How to complete this task - Please copy out each line of the entries in which "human" appears.

Information supplied -

________________________________________

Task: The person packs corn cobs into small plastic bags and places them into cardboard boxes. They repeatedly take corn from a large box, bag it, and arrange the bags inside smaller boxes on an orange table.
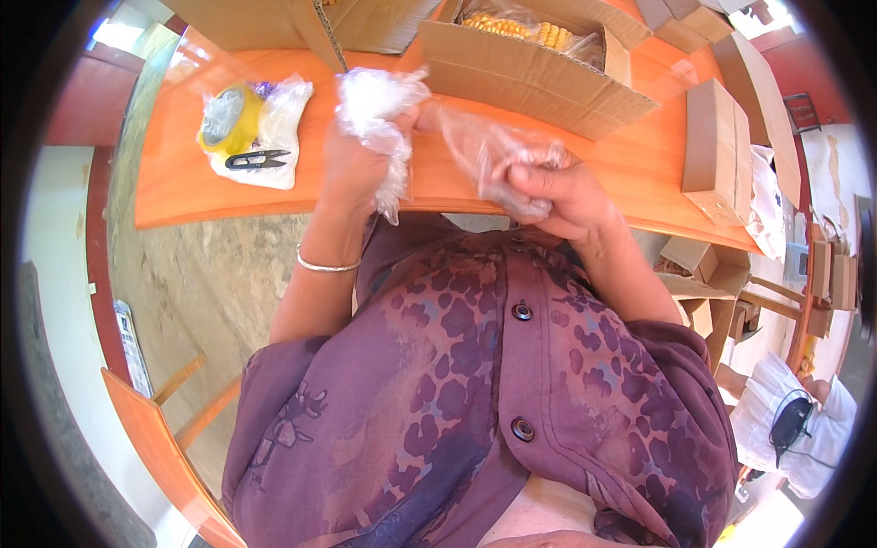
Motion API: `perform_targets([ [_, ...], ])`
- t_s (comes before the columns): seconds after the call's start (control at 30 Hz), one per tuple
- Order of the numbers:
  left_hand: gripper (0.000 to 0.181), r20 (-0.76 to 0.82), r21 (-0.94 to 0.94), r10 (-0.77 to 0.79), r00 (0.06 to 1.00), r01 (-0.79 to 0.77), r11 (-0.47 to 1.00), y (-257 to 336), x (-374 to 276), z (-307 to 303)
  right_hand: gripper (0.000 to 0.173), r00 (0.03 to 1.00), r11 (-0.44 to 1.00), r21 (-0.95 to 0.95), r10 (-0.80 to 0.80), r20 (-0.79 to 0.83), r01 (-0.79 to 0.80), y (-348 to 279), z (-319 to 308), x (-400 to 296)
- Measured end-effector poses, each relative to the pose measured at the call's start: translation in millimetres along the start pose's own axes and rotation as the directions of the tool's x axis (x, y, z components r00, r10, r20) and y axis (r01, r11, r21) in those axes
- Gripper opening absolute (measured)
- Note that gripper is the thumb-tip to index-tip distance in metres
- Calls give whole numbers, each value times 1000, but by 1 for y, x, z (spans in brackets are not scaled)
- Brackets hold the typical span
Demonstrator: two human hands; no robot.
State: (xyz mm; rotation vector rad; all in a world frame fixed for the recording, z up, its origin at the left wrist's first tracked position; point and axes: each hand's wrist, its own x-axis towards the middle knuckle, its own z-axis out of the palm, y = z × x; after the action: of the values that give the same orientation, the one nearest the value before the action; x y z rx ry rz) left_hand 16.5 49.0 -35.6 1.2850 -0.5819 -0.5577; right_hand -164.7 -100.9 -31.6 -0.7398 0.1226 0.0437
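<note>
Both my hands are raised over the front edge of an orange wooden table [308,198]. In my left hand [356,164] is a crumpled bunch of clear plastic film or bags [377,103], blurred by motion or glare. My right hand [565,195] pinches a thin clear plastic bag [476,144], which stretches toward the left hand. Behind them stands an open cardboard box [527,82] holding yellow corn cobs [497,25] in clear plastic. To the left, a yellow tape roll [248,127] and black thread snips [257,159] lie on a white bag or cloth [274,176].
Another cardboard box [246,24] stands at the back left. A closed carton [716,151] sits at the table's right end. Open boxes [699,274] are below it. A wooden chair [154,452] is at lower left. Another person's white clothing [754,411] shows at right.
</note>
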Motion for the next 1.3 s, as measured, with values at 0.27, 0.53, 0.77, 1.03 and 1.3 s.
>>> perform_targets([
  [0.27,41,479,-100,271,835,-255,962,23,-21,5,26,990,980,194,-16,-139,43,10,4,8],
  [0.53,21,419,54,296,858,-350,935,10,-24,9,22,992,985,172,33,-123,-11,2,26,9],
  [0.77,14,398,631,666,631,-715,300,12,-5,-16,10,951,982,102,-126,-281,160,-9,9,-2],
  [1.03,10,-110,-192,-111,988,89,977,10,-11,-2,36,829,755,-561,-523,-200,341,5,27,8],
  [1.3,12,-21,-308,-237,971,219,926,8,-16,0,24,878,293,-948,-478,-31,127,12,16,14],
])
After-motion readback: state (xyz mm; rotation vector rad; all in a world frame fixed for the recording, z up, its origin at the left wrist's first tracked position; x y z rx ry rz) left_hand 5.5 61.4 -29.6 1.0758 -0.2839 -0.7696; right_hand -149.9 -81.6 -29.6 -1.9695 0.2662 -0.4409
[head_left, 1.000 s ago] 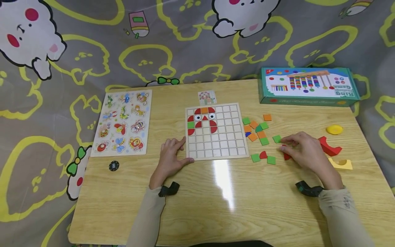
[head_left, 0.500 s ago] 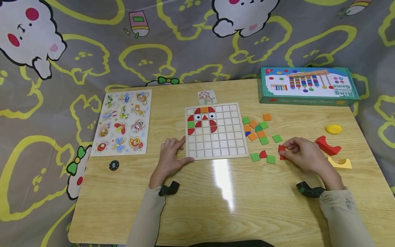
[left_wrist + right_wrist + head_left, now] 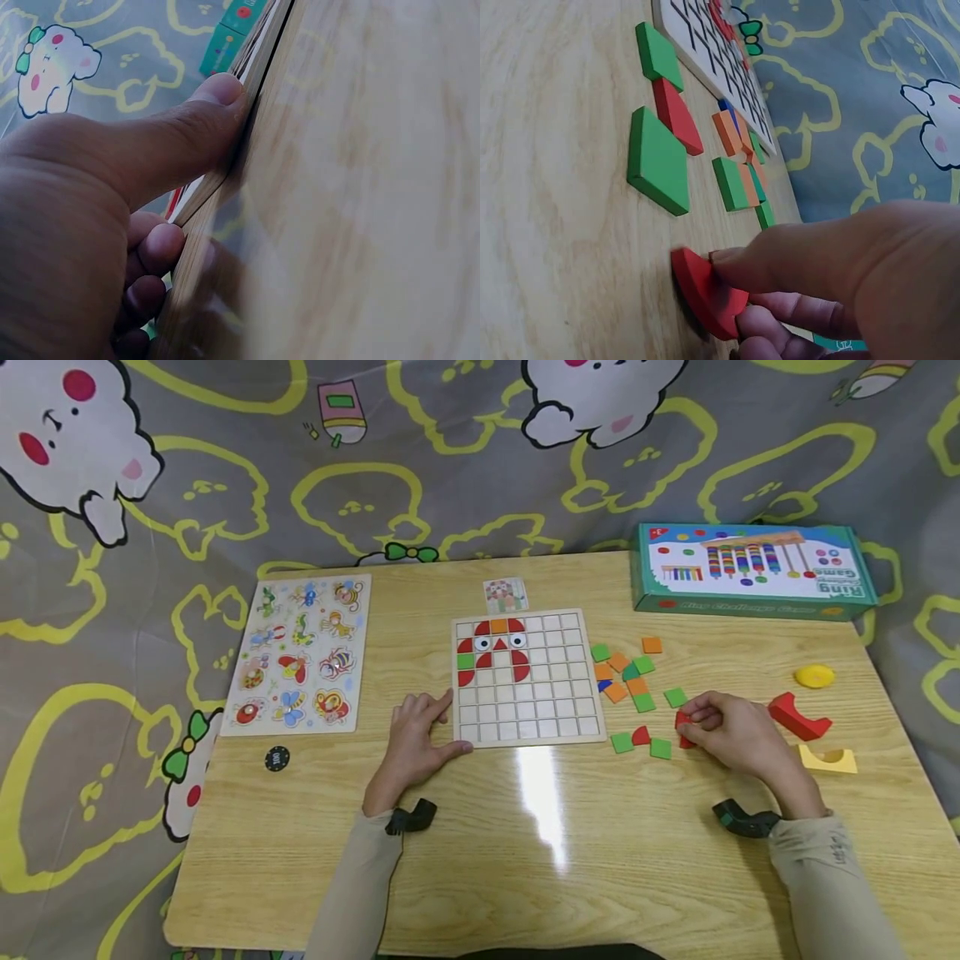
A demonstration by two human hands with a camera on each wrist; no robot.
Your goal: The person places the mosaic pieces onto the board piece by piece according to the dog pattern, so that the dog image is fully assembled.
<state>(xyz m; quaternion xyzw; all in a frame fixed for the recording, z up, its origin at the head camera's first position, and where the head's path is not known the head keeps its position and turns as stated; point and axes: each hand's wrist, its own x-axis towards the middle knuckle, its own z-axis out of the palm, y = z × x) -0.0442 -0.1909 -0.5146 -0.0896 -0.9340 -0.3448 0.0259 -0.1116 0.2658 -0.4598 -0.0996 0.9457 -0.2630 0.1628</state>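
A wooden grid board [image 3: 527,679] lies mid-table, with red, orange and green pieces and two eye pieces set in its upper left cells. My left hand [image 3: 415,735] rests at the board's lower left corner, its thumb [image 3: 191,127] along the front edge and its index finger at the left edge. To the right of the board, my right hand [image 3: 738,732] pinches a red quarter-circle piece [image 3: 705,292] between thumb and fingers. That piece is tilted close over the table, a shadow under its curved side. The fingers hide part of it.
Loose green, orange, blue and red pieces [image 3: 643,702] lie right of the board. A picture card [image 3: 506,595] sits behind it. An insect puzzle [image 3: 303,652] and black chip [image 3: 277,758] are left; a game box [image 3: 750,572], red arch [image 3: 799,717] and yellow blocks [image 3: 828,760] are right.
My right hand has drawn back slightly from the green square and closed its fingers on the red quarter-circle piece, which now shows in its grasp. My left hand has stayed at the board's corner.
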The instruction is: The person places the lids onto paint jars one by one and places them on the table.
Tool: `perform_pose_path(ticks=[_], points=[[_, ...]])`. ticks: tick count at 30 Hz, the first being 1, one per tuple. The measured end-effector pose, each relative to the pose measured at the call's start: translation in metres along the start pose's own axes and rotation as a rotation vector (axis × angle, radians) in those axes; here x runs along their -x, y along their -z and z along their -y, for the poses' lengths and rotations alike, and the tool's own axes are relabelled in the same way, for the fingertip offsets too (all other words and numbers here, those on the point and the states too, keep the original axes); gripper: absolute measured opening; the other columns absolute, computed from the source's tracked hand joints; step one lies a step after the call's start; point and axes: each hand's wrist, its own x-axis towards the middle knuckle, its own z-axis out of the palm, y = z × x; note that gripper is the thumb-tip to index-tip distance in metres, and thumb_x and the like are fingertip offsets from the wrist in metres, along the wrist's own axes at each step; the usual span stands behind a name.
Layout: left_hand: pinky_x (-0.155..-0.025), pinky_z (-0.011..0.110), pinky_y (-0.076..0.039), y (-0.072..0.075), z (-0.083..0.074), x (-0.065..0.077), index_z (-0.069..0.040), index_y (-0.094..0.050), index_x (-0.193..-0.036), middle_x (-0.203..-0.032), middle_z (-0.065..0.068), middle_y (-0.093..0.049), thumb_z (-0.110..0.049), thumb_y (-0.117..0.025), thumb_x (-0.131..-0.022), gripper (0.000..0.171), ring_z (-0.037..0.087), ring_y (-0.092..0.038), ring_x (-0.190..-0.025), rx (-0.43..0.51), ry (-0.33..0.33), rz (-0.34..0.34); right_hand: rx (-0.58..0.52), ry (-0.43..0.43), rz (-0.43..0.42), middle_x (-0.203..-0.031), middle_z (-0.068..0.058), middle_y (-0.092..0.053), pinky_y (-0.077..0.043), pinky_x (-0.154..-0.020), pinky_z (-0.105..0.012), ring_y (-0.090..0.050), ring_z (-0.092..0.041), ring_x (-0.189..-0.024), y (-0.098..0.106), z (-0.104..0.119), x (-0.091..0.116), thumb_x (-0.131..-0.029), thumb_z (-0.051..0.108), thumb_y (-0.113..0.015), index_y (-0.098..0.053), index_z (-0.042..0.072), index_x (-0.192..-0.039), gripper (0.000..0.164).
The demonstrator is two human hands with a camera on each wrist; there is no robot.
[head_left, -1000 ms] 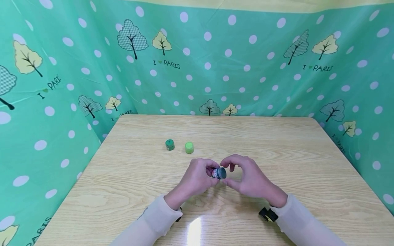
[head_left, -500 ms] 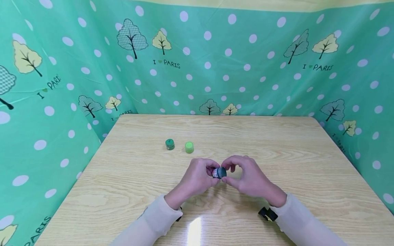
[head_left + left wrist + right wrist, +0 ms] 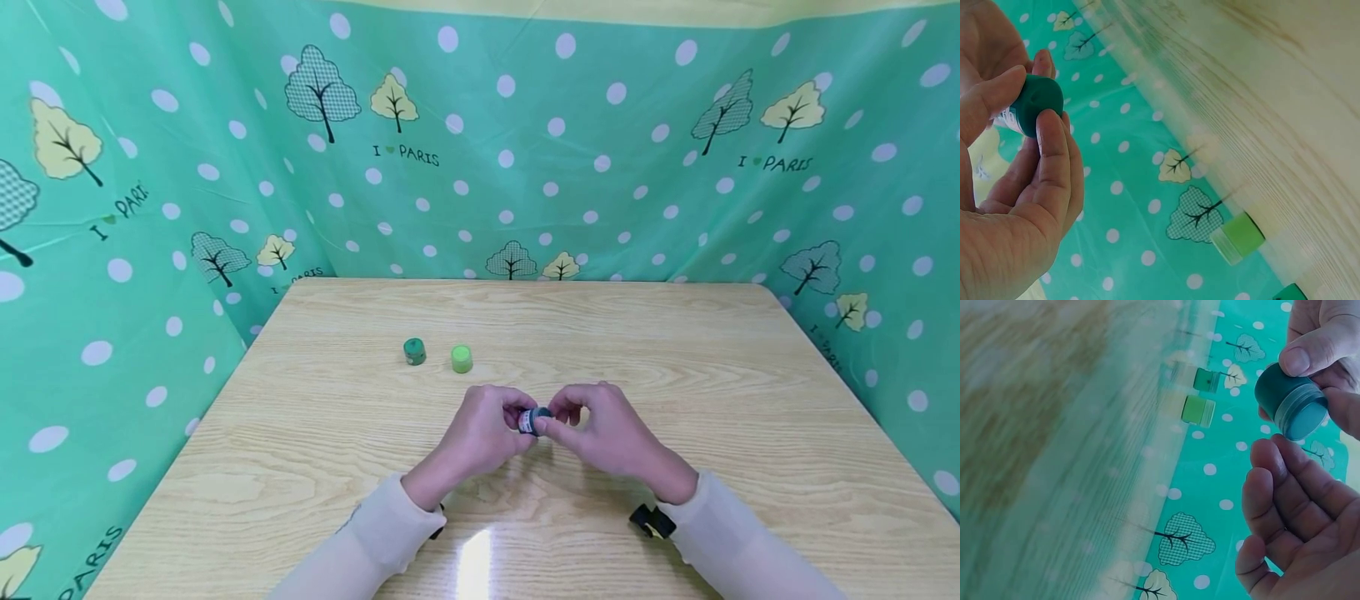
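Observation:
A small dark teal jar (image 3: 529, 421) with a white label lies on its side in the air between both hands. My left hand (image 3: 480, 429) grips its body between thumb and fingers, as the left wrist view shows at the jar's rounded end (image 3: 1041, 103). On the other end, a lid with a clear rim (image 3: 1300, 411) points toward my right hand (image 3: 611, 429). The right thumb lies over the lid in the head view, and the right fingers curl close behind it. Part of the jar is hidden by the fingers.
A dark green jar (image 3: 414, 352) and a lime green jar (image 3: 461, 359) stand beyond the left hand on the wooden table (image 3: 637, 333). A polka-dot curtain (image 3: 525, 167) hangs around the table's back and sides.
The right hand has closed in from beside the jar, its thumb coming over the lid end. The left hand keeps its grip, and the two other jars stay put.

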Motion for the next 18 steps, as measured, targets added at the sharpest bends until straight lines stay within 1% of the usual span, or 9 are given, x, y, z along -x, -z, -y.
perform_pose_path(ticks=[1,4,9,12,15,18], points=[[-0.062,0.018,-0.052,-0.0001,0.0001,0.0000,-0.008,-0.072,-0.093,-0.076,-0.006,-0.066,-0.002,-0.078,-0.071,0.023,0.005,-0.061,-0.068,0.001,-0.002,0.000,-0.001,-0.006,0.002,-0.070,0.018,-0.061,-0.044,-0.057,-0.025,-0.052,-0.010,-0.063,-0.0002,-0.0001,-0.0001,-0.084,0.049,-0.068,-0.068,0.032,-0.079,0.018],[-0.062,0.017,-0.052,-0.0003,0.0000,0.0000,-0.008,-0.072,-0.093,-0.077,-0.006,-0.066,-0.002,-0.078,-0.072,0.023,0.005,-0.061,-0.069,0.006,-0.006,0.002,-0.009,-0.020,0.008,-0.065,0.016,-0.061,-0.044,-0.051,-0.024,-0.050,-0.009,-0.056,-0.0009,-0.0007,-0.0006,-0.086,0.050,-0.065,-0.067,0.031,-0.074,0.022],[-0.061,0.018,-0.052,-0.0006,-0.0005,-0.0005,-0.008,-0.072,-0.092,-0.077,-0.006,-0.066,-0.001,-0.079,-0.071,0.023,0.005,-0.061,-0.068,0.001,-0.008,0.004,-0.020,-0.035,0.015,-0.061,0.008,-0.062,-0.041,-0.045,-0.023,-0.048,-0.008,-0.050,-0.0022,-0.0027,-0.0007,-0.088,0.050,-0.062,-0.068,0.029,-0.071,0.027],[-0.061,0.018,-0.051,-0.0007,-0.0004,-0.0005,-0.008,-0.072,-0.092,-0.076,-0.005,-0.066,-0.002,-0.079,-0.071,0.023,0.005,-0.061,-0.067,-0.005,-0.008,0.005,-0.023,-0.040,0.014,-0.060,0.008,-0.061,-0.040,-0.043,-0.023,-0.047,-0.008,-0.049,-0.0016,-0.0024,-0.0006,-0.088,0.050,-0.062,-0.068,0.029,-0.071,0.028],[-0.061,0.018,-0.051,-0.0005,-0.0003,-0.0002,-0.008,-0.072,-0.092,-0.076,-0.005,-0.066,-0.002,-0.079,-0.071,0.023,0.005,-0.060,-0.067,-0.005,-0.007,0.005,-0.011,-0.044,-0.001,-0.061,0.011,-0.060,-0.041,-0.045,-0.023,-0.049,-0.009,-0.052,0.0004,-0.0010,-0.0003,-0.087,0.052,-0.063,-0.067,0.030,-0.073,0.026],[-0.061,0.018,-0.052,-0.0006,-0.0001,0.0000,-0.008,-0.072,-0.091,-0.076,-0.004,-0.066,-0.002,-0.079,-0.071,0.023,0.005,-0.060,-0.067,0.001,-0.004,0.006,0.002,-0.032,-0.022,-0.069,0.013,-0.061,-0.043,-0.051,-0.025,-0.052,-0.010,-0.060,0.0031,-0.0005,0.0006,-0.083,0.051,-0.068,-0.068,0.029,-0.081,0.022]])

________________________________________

Problem solution -
Demonstrator: two human hands; no robot.
A demonstration by two human hands with a camera on each wrist; no robot.
The demonstrator is two human hands with a camera on each wrist; there is no robot.

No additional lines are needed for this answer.